* **Your goal**: Everything in the data below is to be reproduced without any deviation.

┄┄┄┄┄┄┄┄┄┄┄┄┄┄┄┄┄┄┄┄

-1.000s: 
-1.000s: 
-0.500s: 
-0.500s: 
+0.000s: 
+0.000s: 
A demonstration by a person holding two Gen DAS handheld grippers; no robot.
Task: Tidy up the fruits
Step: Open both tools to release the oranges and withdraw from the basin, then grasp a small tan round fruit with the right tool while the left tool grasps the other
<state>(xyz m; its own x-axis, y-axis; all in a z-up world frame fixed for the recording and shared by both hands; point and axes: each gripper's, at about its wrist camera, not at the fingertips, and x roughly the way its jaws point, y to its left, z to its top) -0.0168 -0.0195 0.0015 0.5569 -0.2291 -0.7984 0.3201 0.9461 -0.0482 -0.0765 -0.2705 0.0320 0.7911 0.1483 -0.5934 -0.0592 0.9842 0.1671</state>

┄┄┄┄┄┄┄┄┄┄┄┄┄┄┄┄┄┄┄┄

* **Expected output**:
-1.000s: 
-1.000s: 
-0.500s: 
-0.500s: 
+0.000s: 
+0.000s: 
A demonstration by a person holding two Gen DAS handheld grippers; no robot.
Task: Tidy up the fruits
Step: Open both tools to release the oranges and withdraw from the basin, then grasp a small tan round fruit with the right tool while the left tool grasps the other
<state>(xyz m; its own x-axis, y-axis; all in a z-up world frame fixed for the recording and shared by both hands; point and axes: each gripper's, at about its wrist camera, not at the fingertips, and x roughly the way its jaws point, y to its left, z to its top) -0.0168 -0.0195 0.0015 0.5569 -0.2291 -0.7984 0.3201 0.9461 -0.0482 -0.0765 -0.2705 0.0320 0.7911 0.1483 -0.5934 -0.0592 0.9842 0.1671</state>

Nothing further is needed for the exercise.